Le manoir sera mis en vente par l’UQAM

MASCOUCHE N’AURA PAS SON CAMPUS UNIVERSITAIRE

L’Université du Québec à Montréal (UQAM) est forcée de mettre en vente cinq des six propriétés qu’elle a acquises au cours des cinq dernières années, et le manoir de Mascouche est du lot.

Gilles Bordonado

Le mardi 17 avril, le conseil d’administration de l’UQAM a adopté une résolution portant sur la “mise en vente de bâtiments excédentaires et la disposition d’actifs immobiliers”.

La Revue, dans son édition du 6 décembre dernier, avait d’ailleurs évoqué la possibilité que l’UQAM vende le manoir. Cette résolution, dont La Revue a obtenu copie, confirme que les coûts d’exploitation, de restauration ou d’aménagement de ces immeubles pour fins d’enseignement sont devenus prohibitifs.

Selon les informations publiées par “Le Devoir”, le domaine seigneurial de Mascouche nécessiterait 850 000 $ en rénovations. Encore une fois, La Revue en avait donné un sérieux aperçu à l’occasion d’un article en page couverture en novembre.

Pour réaliser sa future mission, le réaménagement du manoir aurait pu coûter à l’UQAM jusqu’à 5 M$ rappellent des articles passés de La Revue.

Pas d’université à Mascouche

Le manoir avait été acheté par l’UQAM en avril 2004 au coût de 1 625 000 $. La valeur municipale du domaine était alors évaluée à 2,9 M$.

Le domaine seigneurial de Mascouche devait accueillir des programmes d’enseignement, de recherche et de création et, vu le caractère patrimonial du lieu, certaines activités de prestige.

L’UQAM croyait pouvoir y créer un centre international d’excellence, notamment à cause de la forêt sur le site. Mais voilà, selon “Le Devoir”, l’UQAM s’est rendu compte après coup que la forêt ne présente pas le potentiel espéré.

Le centre devait être aussi utilisé pour des cours ou des stages en période estivale et pour la tenue d'”universités d’été”.

La Ville de Mascouche, qui espérait beaucoup de cette implantation universitaire sur son territoire, avait joué un rôle crucial dans la transaction mettant en relation le propriétaire des lieux alors, la Société immobilière Pierre-Le Gardeur, et l’UQAM.

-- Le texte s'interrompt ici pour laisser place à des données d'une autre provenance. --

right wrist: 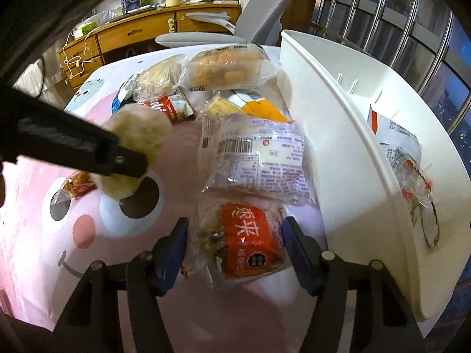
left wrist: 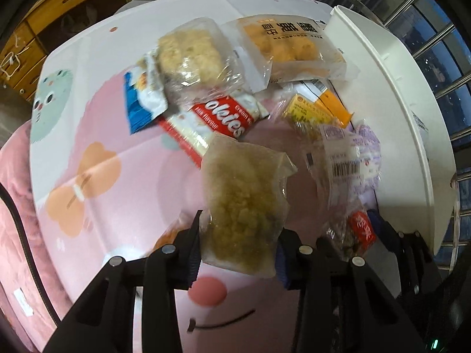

Actuellement, le quartier général de la Sûreté du Québec – District de Montréal, Laval, Laurentides, Lanaudière occupe les lieux. Installée sur place depuis l’automne 2002, la SQ devrait y être jusqu’en 2009, soit jusqu’à son déménagement, prévu dans un bâtiment tout neuf dans le parc d’affaires de Mascouche, à l’intersection des autoroutes 25 et 640. Selon “Le Devoir”, les revenus de location s’établissent à 120 000 $ par année. Des réparations, pour pallier le plus urgent, ont toutefois été faites à un coût évalué entre 15 000 et 25 000 $, affirme le quotidien.

Renflouer les coffres

À part le manoir de Mascouche et un édifice sur la rue Sanguinet, où loge un CLSC, quatre autres bâtiments seront remis en vente par l’UQAM : la Bibliothèque nationale Saint-Sulpice, l’édifice de La Patrie et deux immeubles de la rue Sainte-Catherine. L’UQAM attend le rapport de la section immobilière de la firme comptable Raymond Chabot Grant Thornton pour en établir le prix de vente.

La situation financière fragile de l’UQAM explique ces mesures, comme le fait que ces espaces ne permettent pas de combler les besoins d’espace de l’UQAM.

Ces mesures font suite à des dépenses immobilières exceptionnelles et contestées réalisées sous l’administration du recteur Roch Denis, qui a été forcé de remettre sa démission. Dans ce contexte, le Service des immeubles et de l’équipement, le Bureau des transactions immobilières et le Vice-rectorat aux affaires administratives et financières ont recommandé la vente selon la résolution adoptée par le conseil d’administration. Le coût d’achat de ces propriétés totalise 6,7 M$.